Eva : Voix de service
Née à Berlin d’un père russe et d’une mère d’origine lithuanienne, EVA a construit sa vie dans une France qui lui a prêté sa langue. "L’identité que j’ai vraiment, c’est ma voix. Ce n’est pas mon enfance." Une voix reconnaissable entre mille pour une femme généreuse qui fera escale aux Oiseaux de passage.
Son spectacle, De Berlin à Paris, nous mène en train sur les routes d’une Europe tourmentée, au gré des chansons d’Eva et de Marlène Dietrich. "On y rencontre plusieurs personnages, qui boivent un peu et qui sont perdus. Les années folles, c’était déjà une annonce des temps difficiles à venir. L’Autriche, Vienne, c’était décadent, la fin d’une époque, d’un empire." Une époque qu’Eva n’a pas connue mais qui la trouble. "Je suis née après la guerre, et la question juive est très difficile à assumer pour moi", explique Eva. C’est en partie pour ses idées antifascistes qu’elle a toujours admiré la grande Marlène, femme maternelle bafouée par un pays qu’elle a continué d’aimer. "On lui a craché dessus quand elle est venue chanter en Allemagne en 60. Elle a beaucoup aidé les Juifs. Elle a refusé des fortunes: quand elle est devenue une star à Hollywood, on a voulu qu’elle revienne et elle a dit: "Non, moi j’aime ça.""
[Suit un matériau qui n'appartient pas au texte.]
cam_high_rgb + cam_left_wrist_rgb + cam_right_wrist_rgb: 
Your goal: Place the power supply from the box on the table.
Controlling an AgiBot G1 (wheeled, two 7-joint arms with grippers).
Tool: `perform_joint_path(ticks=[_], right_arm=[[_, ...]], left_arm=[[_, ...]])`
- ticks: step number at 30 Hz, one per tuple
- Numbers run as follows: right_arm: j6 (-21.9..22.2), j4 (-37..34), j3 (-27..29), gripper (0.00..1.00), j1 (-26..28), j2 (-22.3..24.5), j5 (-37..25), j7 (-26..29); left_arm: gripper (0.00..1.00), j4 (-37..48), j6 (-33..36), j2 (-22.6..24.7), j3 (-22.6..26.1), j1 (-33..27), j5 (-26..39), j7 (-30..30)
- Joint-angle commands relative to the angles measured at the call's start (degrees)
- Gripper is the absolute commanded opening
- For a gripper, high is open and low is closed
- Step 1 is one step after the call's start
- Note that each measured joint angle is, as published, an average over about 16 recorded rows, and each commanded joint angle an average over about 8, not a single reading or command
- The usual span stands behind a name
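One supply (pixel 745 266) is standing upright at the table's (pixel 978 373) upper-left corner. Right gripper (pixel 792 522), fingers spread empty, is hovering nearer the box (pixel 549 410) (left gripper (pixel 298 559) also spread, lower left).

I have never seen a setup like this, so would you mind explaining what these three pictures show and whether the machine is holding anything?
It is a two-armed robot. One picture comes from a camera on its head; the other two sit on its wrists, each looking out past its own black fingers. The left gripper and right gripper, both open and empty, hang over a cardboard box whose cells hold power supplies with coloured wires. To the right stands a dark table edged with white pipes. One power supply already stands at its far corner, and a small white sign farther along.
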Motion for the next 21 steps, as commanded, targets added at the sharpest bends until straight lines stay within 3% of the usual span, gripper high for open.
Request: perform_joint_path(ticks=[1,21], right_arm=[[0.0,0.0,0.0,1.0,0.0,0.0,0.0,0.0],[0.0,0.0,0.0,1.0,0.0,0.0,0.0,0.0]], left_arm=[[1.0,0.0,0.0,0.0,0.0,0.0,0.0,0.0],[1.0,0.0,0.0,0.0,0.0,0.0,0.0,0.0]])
Proche de Marlène par ses origines et par son timbre chaleureux, Eva refuse toutefois d’imiter la femme et son œuvre. Artiste à part entière, elle suit une voie unique faite d’humanité et de pudeur, et regrette la lente disparition du mystère dans le processus créatif comme dans la vie privée. "Je n’aime pas qu’on dise tout, qu’on montre tout. Une chose couverte est tellement plus belle!"
Pour Eva, le chant demeure une occasion privilégiée de s’ouvrir. "Le chant a toujours été là dans ma vie, depuis que je suis toute petite. Je chantais dans des moments graves, des moments de peur. Le chant, c’est tellement physique. Ça s’adresse au cœur, ça n’est pas intellectuel. La communication est immédiate, et j’aime beaucoup ça. Dans tous les autres arts, il faut attendre, il y a plus de solitude." Cette relation de proximité avec l’auditeur lui plaît beaucoup. "Tout le monde est né avec un don, ce n’est donc rien d’extraordinaire. Et le don de chanter, c’est uniquement d’élever une voix pour toutes les autres voix qui se taisent." Elle affirme le plus sérieusement du monde qu’elle n’est pas une vraie chanteuse. "C’est un secret! Moi, je suis une femme qui se met en chant à des moments où il y a d’autres gens, parce qu’elle a envie de consoler, et de se consoler. Je suis un porte-parole momentané, fugitif."